**PROVIDED MATERIAL**
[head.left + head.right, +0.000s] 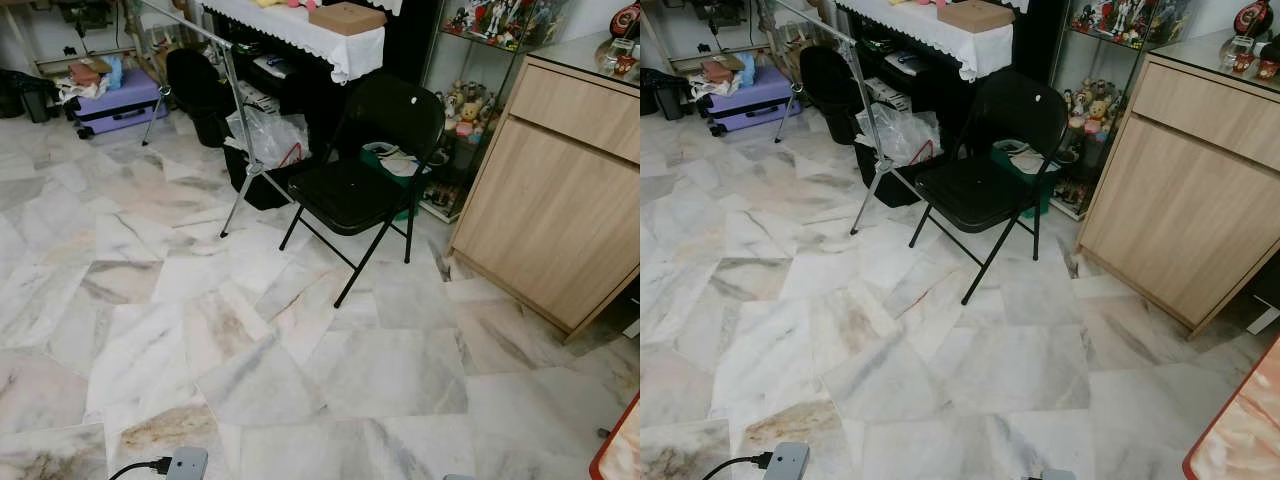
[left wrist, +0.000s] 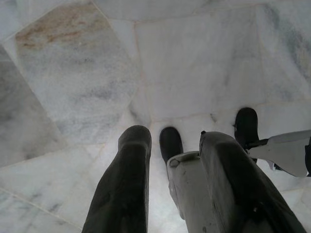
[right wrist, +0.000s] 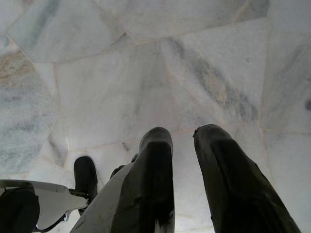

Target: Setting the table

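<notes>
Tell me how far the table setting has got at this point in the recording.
Nothing looks done yet. The robot faces a black folding chair on a marble floor, beside a wooden cabinet. The left gripper and right gripper hang open over the floor, holding nothing. A table corner with a red rim shows at the right edge. Fetching and laying everything appears to be left.

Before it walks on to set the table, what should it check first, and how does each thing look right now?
1. Left gripper carries nothing: ok, jaws apart over bare marble floor.
2. Right gripper carries nothing: ok, jaws apart.
3. Path ahead: not ok, black folding chair stands in the way.
4. Tripod leg beside the chair: not ok, a trip risk.
5. Cable and plug near its feet: not ok.
6. Tableware to fetch: cannot tell; some items sit on the wooden cabinet.
</notes>
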Motion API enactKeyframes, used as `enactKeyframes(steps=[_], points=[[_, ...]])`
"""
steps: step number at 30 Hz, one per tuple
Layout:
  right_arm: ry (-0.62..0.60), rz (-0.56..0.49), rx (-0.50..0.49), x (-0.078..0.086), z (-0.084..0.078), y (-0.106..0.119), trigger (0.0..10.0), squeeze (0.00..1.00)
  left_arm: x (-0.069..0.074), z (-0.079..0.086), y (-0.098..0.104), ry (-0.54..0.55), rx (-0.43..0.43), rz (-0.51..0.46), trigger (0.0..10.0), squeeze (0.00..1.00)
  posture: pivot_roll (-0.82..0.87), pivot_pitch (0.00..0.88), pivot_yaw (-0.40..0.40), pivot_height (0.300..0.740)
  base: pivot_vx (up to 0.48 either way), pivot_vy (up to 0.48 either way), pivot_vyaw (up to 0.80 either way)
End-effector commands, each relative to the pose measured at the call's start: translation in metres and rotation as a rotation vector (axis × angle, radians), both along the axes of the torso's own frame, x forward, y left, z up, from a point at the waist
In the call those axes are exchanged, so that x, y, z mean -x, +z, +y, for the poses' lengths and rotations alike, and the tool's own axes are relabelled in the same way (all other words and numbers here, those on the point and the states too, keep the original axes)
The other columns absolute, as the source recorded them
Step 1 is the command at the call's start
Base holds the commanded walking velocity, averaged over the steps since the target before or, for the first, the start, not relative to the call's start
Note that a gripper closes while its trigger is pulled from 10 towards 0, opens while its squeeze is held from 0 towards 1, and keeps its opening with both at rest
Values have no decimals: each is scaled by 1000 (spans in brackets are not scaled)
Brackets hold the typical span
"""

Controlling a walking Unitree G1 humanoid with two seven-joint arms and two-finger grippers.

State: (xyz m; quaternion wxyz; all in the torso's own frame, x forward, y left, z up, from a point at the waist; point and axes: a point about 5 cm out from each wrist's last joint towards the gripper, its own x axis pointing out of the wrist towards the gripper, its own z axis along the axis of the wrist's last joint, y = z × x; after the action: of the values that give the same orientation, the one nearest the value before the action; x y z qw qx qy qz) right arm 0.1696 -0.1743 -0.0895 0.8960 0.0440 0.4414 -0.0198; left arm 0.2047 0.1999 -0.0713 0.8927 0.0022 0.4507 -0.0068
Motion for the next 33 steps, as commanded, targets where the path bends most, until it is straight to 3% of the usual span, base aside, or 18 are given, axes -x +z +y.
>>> enactKeyframes(steps=[1,33], points=[[-8,28,-1,4,1,-3,10000,0,3,1,-1,0,-2,10,10000,0,13,96,-20,740,0,0,0],[4,48,2,6,2,-4,10000,0,3,1,-1,0,-3,7,10000,0,15,103,-23,740,0,0,-774]])
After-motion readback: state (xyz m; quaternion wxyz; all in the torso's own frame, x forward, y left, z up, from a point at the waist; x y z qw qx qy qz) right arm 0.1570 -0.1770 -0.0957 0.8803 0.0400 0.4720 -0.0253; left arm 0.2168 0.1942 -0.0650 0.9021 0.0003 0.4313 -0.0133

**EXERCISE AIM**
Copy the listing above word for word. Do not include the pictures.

**ANSWER SECTION**
[head.left + head.right, +0.000s] 
[left wrist, +0.000s] 
[right wrist, +0.000s] 

Target: Setting the table

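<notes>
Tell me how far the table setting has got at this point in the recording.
Nothing looks done yet. The robot faces a black folding chair on a marble floor, beside a wooden cabinet. The left gripper and right gripper hang open over the floor, holding nothing. A table corner with a red rim shows at the right edge. Fetching and laying everything appears to be left.

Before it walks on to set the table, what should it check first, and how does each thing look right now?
1. Left gripper carries nothing: ok, jaws apart over bare marble floor.
2. Right gripper carries nothing: ok, jaws apart.
3. Path ahead: not ok, black folding chair stands in the way.
4. Tripod leg beside the chair: not ok, a trip risk.
5. Cable and plug near its feet: not ok.
6. Tableware to fetch: cannot tell; some items sit on the wooden cabinet.
</notes>
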Motion API enactKeyframes, used as `enactKeyframes(steps=[_], points=[[_, ...]])`
"""
steps: step number at 30 Hz, one per tuple
Layout:
  right_arm: ry (-0.62..0.60), rz (-0.56..0.49), rx (-0.50..0.49), x (-0.078..0.086), z (-0.084..0.078), y (-0.106..0.119), trigger (0.0..10.0), squeeze (0.00..1.00)
  left_arm: x (-0.069..0.074), z (-0.079..0.086), y (-0.098..0.104), ry (-0.54..0.55), rx (-0.43..0.43), rz (-0.51..0.46), trigger (0.0..10.0), squeeze (0.00..1.00)
  posture: pivot_roll (-0.82..0.87), pivot_pitch (0.00..0.88), pivot_yaw (-0.40..0.40), pivot_height (0.300..0.740)
  base: pivot_vx (up to 0.48 either way), pivot_vy (up to 0.48 either way), pivot_vyaw (up to 0.80 either way)
End-effector commands, each relative to the pose measured at the call's start: translation in metres and rotation as a rotation vector (axis × angle, radians), both along the axes of the torso's own frame, x forward, y left, z up, from a point at the waist
In the call those axes are exchanged, so that x, y, z mean -x, +z, +y, for the poses' lengths and rotations alike, and the tool's own axes are relabelled in the same way (all other words and numbers here, those on the point and the states too, keep the original axes)
The other columns absolute, as the source recorded them
Step 1 is the command at the call's start
Base holds the commanded walking velocity, averaged over the steps since the target before or, for the first, the start, not relative to the call's start
Note that a gripper closes while its trigger is pulled from 10 towards 0, opens while its squeeze is held from 0 towards 1, and keeps its opening with both at rest
Values have no decimals: each is scaled by 1000 (spans in brackets are not scaled)
Brackets hold the typical span
"""

Controlling a walking Unitree G1 humanoid with two seven-joint arms and two-finger grippers.

State: (xyz m; quaternion wxyz; all in the torso's own frame, x forward, y left, z up, from a point at the waist; point and axes: a point about 5 cm out from each wrist's last joint towards the gripper, its own x axis pointing out of the wrist towards the gripper, its own z axis along the axis of the wrist's last joint, y = z × x; after the action: of the values that give the same orientation, the one nearest the value before the action; x y z qw qx qy qz) right arm 0.1696 -0.1743 -0.0895 0.8960 0.0440 0.4414 -0.0198; left arm 0.2047 0.1999 -0.0713 0.8927 0.0022 0.4507 -0.0068
Motion for the next 33 steps, as commanded, targets where the path bends most, until it is straight to 3% of the usual span, base aside, or 18 are given, axes -x +z +y.
>>> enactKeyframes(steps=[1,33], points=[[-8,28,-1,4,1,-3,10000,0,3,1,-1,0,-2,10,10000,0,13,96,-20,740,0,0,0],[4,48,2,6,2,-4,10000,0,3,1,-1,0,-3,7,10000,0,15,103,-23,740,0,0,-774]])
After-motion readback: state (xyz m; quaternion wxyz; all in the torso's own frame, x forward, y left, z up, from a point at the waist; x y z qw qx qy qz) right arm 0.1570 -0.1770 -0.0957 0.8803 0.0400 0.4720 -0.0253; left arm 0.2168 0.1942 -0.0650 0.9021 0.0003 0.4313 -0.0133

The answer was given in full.